Залесский вздрогнул, будто снова услышал этот грохот. И понял, что его пальцы, запутавшиеся в ячейках сети, испугано рвут ее.

«А ведь сейчас мне столько же лет, как и ей было тогда, — осознал он. — И я до сих пор не понимаю, что такое любовь. Ведь не может быть, чтобы Геля оказалась права. Но в то же время… в ее словах была логика, и честность тоже была».

Юрий остановился, разодрал сеть донизу. Бросил на бетонный пол пришедший в негодность кусок, пнул в сторону.
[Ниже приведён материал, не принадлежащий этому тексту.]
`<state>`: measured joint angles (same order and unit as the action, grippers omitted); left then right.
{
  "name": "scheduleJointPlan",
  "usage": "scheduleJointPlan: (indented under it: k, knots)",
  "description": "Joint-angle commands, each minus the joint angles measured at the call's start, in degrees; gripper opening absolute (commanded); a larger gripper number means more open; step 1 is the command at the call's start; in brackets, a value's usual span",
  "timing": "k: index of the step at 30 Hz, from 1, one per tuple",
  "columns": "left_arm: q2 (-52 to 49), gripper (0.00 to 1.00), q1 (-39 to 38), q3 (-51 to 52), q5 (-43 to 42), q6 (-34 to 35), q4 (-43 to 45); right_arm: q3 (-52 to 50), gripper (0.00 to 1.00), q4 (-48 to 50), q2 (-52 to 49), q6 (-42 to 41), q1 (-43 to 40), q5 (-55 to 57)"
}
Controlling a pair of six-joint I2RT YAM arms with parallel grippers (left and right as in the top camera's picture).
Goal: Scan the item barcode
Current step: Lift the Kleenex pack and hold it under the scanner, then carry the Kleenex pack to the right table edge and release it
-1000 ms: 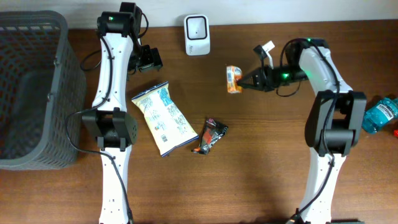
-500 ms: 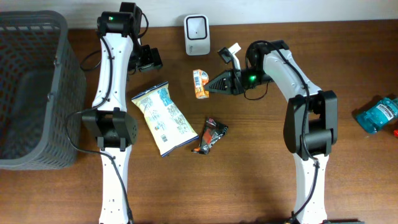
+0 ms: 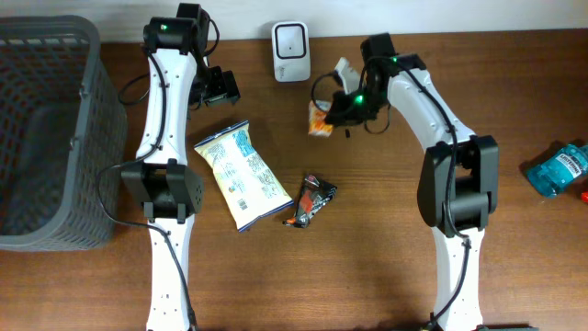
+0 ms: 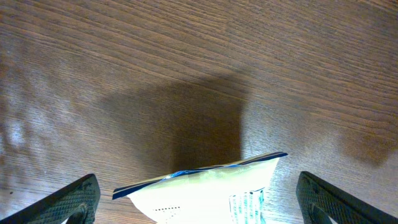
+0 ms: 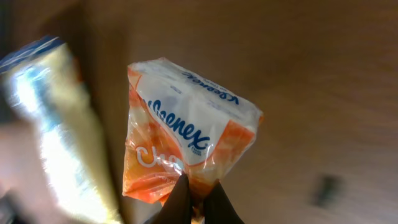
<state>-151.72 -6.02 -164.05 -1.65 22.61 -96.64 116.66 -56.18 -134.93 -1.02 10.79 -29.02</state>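
Plainly, the weak spot is the grip. The right gripper [image 5: 198, 200] is pinched shut on one thin corner of the pack [image 5: 186, 134] (a Kleenex tissue pack, orange and white), and the rest of the pack stands free beyond the fingertips. Soft film held by so little could slide out, or the pack could swing on any quick turn of the wrist.

From overhead, the pack [image 3: 319, 119] sits near the scanner [image 3: 291, 52], below it and to its right. It is not touching the scanner and not squarely before the window. I see no barcode on the faces that show, so a likely failure is presenting the wrong side and getting no read. Crumpled, shiny wrap over the code could spoil a read as well.

The arm is bent in close beside the scanner, so a careless sweep might knock it askew.

The left gripper [image 3: 220, 87] has its jaws wide and holds nothing. It hangs over the top edge of the bag [image 4: 205, 186], well clear of the scan, and is little risk where it is.
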Motion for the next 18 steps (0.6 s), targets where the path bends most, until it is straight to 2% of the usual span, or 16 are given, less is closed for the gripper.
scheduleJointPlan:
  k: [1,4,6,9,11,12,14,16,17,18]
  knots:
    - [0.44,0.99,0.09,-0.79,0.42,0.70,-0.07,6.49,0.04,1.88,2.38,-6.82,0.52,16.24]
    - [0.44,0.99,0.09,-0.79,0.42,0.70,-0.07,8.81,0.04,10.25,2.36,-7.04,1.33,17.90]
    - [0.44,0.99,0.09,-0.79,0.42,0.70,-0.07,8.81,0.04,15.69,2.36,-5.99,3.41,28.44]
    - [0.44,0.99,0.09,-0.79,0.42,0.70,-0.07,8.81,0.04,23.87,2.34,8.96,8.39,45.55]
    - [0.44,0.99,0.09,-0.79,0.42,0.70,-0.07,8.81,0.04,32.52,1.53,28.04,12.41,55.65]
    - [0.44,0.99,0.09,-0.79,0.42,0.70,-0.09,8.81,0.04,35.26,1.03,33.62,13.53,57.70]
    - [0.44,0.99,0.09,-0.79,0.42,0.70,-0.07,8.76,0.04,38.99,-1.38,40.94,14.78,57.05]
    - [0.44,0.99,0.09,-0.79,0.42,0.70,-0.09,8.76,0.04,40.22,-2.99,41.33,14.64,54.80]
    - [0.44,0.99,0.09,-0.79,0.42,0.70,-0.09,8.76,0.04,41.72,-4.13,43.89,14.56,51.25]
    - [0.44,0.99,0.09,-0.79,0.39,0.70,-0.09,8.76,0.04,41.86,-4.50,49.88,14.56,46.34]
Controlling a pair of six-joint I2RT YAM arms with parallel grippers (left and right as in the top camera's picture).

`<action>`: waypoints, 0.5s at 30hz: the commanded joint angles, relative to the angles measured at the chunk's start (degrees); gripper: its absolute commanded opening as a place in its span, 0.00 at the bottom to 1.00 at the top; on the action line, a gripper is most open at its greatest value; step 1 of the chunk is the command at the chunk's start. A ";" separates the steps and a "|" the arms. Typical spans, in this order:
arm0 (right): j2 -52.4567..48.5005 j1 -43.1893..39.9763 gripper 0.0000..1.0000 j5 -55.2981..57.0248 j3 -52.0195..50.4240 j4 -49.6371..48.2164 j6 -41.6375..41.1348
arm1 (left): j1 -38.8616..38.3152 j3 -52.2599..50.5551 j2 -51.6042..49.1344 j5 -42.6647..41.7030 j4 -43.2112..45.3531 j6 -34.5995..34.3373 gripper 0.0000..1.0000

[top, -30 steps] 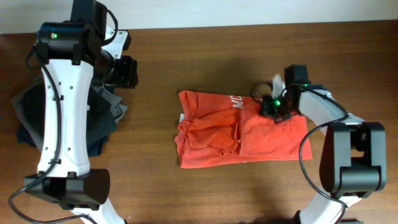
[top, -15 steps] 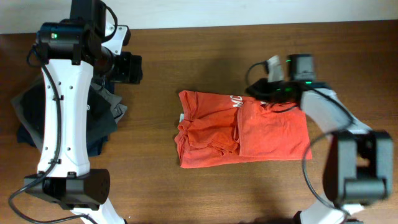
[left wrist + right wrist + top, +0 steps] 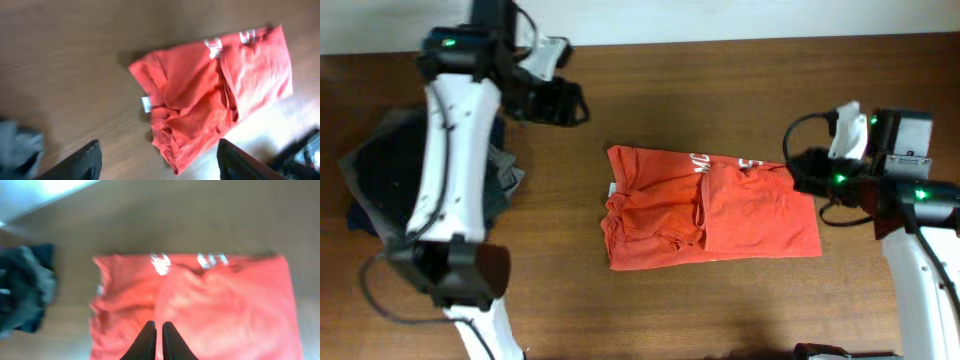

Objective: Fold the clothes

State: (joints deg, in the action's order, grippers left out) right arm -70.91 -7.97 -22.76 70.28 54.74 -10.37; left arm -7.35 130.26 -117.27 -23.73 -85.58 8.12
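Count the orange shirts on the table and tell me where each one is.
1. The shirt lies partly folded, central on the table. The dark pile at the left may hide more.

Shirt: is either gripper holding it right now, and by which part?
Neither holds the shirt. The left gripper is open with nothing between its fingers; the right gripper is shut, empty, clear above the cloth.

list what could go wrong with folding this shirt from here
1. The shirt is bunched and wrinkled on its left half, so folding over that would likely trap creases.
2. The right gripper is shut near the shirt's right edge. Lowered like that, it may push the cloth instead of pinching it.
3. The left arm spans the dark pile and could snag it.
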 commanded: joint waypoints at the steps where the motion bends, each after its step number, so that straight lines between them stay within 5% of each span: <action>1: -0.92 0.35 0.15 6.78 -0.07 4.55 -0.20 | -2.84 -0.15 -6.93 -3.72 -2.51 4.33 0.79; 3: -0.42 0.35 0.30 6.75 -0.07 5.57 1.57 | -3.04 -0.15 -11.02 -3.69 -4.44 1.09 0.99; 8: 0.87 0.35 0.39 6.97 0.20 9.07 6.16 | -2.71 -0.15 -20.44 -8.41 -5.68 -2.47 0.99; 15: 0.81 0.35 0.41 7.37 0.20 12.52 8.50 | -3.15 -2.32 -26.29 -10.47 -5.70 1.49 0.99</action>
State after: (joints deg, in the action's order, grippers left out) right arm -71.18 -7.84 -16.67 70.17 67.11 -4.23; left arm -10.22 129.47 -143.09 -31.38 -91.85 7.38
Вынул из шкафа еще один сетчатый ком, навсегда пропахший рыбой и тиной. Отделил конец, повесил на крюк.

«Я жил для себя все эти годы, — думал он. — Ни одну женщину не любил. Мне никто не говорил такой вот ранящей правды, как Геля, никто не бросал меня, как родители. И, в общем-то, я жил счастливо. А если бы не эти разговоры с Петровной…»

Он дернул запутавшуюся сеть, потянул ее на себя — и почувствовал, что уперся плечом в стену. Повернул, выискивая леску с крючками, натянутую вдоль гаража.

«И если бы не Таня», — вдруг понял он.

Эта маленькая храбрая женщина запала ему в душу ещё тогда, в приемнике — когда приняла его за бомжа. А после, в то время, как он наблюдал ее рядом с мальчишкой, как слушал ее рассказ о Пашкиных рисунках, видел ее реакцию на Марину и последующее раскаяние… Ее искренность — вот что его поразило. Таня была с ним в разных ситуациях — но абсолютно искренней всегда. И ее искренность по всем фронтам била ту, что звучала в прощальных словах Гели.

Потому что Гелина была плодом разума, логики и опыта.

А Танина — шла от души

И от этого понимания будто раскрылось что-то и в его душе.

«Она просила помочь с разводом, — вспомнил Залесский. — Позвоню Кузьме, пусть этим делом займется, не моя это область права». Он почувствовал, как кровь прилила к щекам. Но мысли уже было не остановить. «Ну, что я себе-то вру! Развод не такая уж трудность. Я сам бы справился — ради Тани… М-да, а словом этим она меня прибила, как таракана. Мне ведь казалось, что такие, как она, в лебедином браке живут. Хотя кто знает, что у нее в семье… Может, муж там павлин, а вовсе не лебедь. И ещё: я ведь всегда думал, что не по-мужски это — помогать женщине, когда есть своя корысть. А тут получится, что развел её, чтобы сам потом… Но просто — я таких не встречал. И, может, не встречу больше. Приглашу ее после куда-нибудь…».

А потом мелькнуло циничное: «Да еще и во время развода увижу, что она за человек. В таких ситуациях всё нутро наружу лезет».

— Юра, уж спать пора, а ты все возишься! — прокурорским тоном сказала Алла Петровна. Залесский, едва не подпрыгнув от неожиданности, обернулся. Экономка стояла с распущенными волосами, из-под фланелевого халата виднелся белый край ночнушки.

— Ну вот, наплёл сетей, как паук, — проворчала она, окидывая взглядом гараж.

Залесский расхохотался и посоветовал:

— Шла бы ты в кровать, Петровна! А то влипнешь — и как я тебя распутаю? Я ж не настоящий паук, быстро с этим делом не разберусь!